Yet another confession No. 387 – I’ve never been particularly fond of US chat shows. They can be fun if the guest is decent but I’d rather watch an eight minute youtube clip than an entire episode which will have a bland monologue, desk bits or sketches, and other guests who I don’t find that interesting. So despite many adoring Letterman, Leno, Craig Ferguson and Stephen Colbert, those shows left me cold (and yes, I’ve deliberately left James Corden out of that list as surely no one adores him, and why anyone watches his show is something I will truly never understand). The one exception to this is Conan, which I’d never really watched until I met my partner five years ago and she happened to be his biggest fan, to the point that if you even mention Jay Leno’s name she spits on the floor after what happened between the two in 2010, so I do that a lot, obviously.
Since that time I’ve watched a lot of his work and enjoyed almost all of it, of course Conan isn’t exempt from making the odd dodgy episode, given the man’s rate of output it would be amazing if he was, and sometimes the monologues are a little on the weak side. But only sometimes, most of the time the man’s on fire, and even if a joke is slightly dodgy he’s well versed when it comes to riffing about this. The non-interview related segments are also far, far better than those found elsewhere, with Clueless Gamer, Fan Corrections and his travels with Jordan Schlansky being a particular delight. There’s also the running jokes of which there are too many to mention, though Paul Rudd’s ongoing appearances and the showing of clips from Mac and Me is a brilliant one which amazingly never gets old. Oh, and Conan is unique in having a side kick, in the form of Andy Richter, who’s actually really funny and adds to rather than subtracts from events.
But last year Conan announced that he was going to shake things up and reduce his show to thirty minutes, explaining that he made decision because “A half-hour show will give me the time to do a higher percentage of the comedy in, and out, of the studio that I love and that seems to resonate in this new digital world. It’s still going to be me hosting a very silly show, but I want segments on my half-hour program to link to digital content, deepening the experience for my younger fans, and confusing my older ones”, which sounded like a good idea, I was never fond of the musical guests and the second celebrity / person of interest to be interviewed sometimes wasn’t that interesting. And judging by this first instalment it does look like it’s going to be an even better show.
Once again it begins with an opening monologue though as this time it was based around discussing the changes to the show it’s hard to know how strong such a thing will be on a regular basis, but tonight it was very funny so that’s pleasing.
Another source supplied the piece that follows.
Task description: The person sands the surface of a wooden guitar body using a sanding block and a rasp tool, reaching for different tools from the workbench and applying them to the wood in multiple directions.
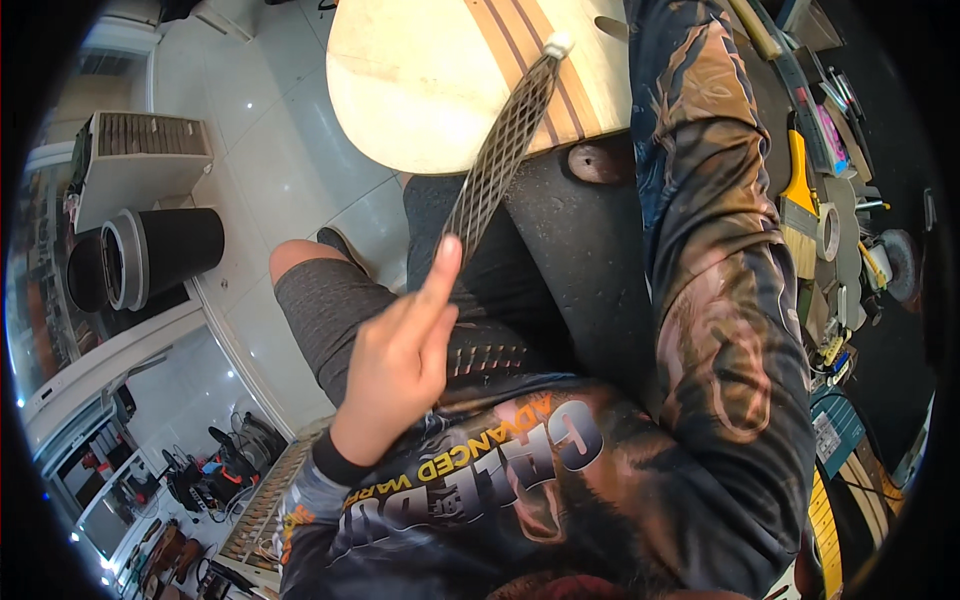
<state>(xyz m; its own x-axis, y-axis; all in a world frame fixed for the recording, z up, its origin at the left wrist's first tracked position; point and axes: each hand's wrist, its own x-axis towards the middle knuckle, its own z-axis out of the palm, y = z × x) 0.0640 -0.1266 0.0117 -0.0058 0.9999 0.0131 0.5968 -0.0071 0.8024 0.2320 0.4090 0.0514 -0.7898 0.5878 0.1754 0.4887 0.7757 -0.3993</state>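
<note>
My left hand [398, 355] is at the near end of a long, dark rasp [505, 140] with an open lattice blade. Its index finger is stretched along that end while the other fingers are curled, and the grip itself is partly hidden. The rasp slants up and to the right over a pale wooden board [420, 80] with rounded edges and darker stripes. A small whitish piece shows at the rasp's far tip. My right arm reaches forward past the board's right side, and its hand lies beyond the top of the picture.
A dark bench on the right holds a yellow-handled brush [797, 190], a tape roll [828, 232] and other tools. Below the board is a dark, speckled surface [580, 250]. At left, a black bin [180, 245] and a box-shaped unit [145, 165] stand on the tiled floor.
</note>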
A short sketch followed based around the hit NBC series This Is Us, This Is Conan, which allowed them to carry on the long running gag that off screen Conan and Andy are secretly lovers, and it contained many a great line (my favourite being the one about the band now living on a farm upstate) and a fun cameo from Milo Ventimiglia who seemed happy enough to send himself up, and Andy proved a particular pleasure in the skit, and like the monologue if they can carry on creating material of this level the show should be essential tv.
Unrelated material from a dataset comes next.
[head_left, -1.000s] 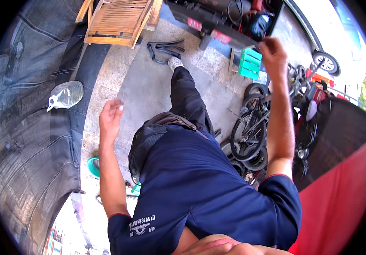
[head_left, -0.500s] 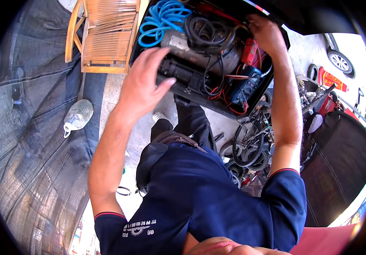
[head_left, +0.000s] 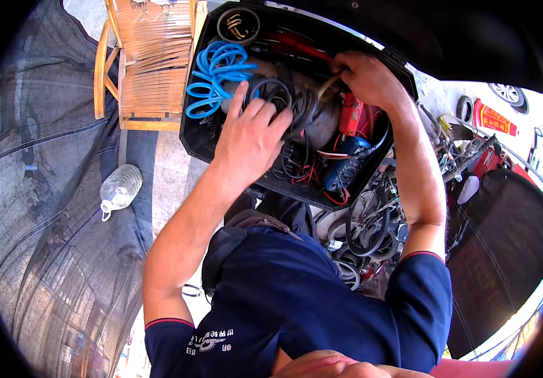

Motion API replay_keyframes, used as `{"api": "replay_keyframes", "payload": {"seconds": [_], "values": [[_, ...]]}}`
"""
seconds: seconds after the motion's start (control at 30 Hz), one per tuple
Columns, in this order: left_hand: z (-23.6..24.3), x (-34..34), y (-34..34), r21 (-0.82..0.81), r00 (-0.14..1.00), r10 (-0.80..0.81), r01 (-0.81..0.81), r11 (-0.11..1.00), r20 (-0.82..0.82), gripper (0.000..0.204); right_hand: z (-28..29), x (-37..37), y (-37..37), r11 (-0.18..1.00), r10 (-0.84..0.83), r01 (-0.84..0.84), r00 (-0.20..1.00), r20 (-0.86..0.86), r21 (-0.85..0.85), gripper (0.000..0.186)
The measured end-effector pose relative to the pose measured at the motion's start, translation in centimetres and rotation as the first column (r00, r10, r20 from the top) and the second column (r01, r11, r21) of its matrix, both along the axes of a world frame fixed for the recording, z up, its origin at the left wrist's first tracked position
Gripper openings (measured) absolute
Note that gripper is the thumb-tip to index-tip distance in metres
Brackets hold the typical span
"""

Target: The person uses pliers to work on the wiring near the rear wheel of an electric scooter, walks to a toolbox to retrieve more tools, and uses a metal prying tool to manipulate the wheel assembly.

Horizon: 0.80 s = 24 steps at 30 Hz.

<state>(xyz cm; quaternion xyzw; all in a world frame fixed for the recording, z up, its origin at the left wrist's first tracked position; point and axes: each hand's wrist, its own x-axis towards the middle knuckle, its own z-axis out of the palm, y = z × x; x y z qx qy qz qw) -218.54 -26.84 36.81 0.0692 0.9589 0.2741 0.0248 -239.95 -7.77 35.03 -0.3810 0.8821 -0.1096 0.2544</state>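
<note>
An opened black case [head_left: 196, 135] in front of me holds a blue coiled hose [head_left: 221, 66], a black coiled hose [head_left: 277, 88], a grey cylinder [head_left: 325, 126], a red device [head_left: 351, 113] and a blue multimeter [head_left: 349, 160] with red and black leads. My left hand [head_left: 249, 138] is over the case beside the black coil, index finger stretched out and the others bent but apart. It hides the dark cylindrical tool beneath. At the far right inside, my right hand [head_left: 369, 79] has its fingers curled at the brownish end of the black hose.
The case's black lid [head_left: 460, 38] stands raised at the back right. A round tin [head_left: 238, 26] with brass-coloured pieces sits in the far left corner. A wooden chair [head_left: 151, 82] and a clear plastic jug [head_left: 122, 189] are at left, a bicycle wheel [head_left: 367, 220] at right.
My left hand has moved right and down across the case, over the black coil's edge. The case sits lower in view, and its far left corner now shows. My right hand stays at the hose end.
</note>
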Motion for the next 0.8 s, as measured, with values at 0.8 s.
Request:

After that the first and only interview took place, with an up and coming actor of the name Tom Hanks who a couple of you might have heard. Refreshingly he wasn’t present to promote anything, and so it gave the chance for Conan to chat about anything he liked, which at first was about whether Hanks deserves to be known as the nicest guy in Hollywood and if he ever gets angry. Hanks’ responses were decent enough but both Conan and Richter made it a truly funny part of the episode, and a lesser host and sidekick might have made the story dull. Hanks does deserve kudos for following it up with a fantastic impression of the sadly recently deceased director Penny Marshall though, and Only the third part of the interview, where they discussed Hanks’ fondness for taking photographs of lost gloves (and other objects) and putting them on instagram fell a little flat. It was interesting enough but not particular hilarious stuff and not even Conan and Andy could rescue the section this time around.
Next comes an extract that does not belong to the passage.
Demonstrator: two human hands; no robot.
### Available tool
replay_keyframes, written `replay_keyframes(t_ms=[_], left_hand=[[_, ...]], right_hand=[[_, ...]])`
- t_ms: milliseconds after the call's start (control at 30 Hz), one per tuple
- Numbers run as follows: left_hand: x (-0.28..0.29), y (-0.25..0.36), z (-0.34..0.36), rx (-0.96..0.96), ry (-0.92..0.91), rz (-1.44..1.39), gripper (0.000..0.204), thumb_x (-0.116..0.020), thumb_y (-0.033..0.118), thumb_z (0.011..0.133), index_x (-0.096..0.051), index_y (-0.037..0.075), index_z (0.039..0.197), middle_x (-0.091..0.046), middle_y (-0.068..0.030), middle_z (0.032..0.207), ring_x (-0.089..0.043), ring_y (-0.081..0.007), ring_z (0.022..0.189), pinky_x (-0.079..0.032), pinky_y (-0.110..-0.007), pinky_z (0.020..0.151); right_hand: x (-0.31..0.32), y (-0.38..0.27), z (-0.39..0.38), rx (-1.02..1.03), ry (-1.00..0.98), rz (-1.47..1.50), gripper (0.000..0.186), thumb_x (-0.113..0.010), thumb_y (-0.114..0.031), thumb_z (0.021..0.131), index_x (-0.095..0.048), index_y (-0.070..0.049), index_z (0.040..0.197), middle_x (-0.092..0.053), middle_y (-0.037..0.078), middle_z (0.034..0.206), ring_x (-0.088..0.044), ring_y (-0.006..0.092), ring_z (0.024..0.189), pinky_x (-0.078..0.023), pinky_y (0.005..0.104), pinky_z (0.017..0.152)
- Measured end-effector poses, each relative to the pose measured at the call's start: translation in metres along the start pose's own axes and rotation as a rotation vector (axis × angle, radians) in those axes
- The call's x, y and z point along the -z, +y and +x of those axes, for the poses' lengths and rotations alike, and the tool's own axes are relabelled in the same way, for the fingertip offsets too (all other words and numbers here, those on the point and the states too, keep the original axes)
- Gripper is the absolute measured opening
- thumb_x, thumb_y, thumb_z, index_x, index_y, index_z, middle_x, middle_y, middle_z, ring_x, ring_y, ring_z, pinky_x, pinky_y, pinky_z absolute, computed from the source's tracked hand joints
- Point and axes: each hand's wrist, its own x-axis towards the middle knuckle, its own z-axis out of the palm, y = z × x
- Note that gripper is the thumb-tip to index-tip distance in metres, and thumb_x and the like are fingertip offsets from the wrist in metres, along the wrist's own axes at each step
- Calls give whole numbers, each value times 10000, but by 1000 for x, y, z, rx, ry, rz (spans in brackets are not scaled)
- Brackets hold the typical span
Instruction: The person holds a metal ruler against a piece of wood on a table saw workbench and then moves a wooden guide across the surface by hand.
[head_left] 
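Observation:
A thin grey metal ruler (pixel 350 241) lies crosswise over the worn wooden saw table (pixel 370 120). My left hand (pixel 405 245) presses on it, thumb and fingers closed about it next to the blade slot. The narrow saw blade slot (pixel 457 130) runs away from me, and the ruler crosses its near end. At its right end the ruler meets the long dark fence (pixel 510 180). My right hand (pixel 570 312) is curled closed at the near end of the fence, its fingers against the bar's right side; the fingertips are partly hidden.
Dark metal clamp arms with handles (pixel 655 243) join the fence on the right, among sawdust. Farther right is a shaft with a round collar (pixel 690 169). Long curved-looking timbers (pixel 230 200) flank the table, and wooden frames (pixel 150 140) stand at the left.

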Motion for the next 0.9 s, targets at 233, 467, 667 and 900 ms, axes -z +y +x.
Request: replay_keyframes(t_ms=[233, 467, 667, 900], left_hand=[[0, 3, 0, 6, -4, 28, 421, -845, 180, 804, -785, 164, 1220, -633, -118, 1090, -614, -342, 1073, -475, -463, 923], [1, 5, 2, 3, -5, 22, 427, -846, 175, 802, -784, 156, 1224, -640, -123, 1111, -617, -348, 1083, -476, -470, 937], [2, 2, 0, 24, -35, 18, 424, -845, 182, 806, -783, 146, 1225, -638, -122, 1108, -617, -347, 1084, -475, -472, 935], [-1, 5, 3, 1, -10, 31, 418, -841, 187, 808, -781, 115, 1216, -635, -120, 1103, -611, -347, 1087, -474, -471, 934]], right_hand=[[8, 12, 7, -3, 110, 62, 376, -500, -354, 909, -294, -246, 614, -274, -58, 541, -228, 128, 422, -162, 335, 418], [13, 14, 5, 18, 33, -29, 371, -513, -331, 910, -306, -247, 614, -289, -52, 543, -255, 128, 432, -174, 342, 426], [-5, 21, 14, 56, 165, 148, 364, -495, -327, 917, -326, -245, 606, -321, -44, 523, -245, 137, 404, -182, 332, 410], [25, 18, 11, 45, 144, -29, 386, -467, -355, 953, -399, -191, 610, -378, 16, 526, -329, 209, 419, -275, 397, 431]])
Judging by this first episode I’ve certainly a lot of optimism that Conan’s made the right decision and separating the wheat from chaff means it’s a tight, lean twenty one minutes of tv which should be a rare example of a chat show that looks like it will always be worth watching. The longer interviews will hopefully mean he’ll be able to bring out the best in his guests, though I’d have no issue if they were a little shorter if it meant they had the time for an extra sketch or two, as long as they’re of the same quality of tonight’s at least. Stephen Colbert may be considered the current king of late night chat but right now Conan’s a lot more fun to watch, and hopefully soon many more people will start to notice this too.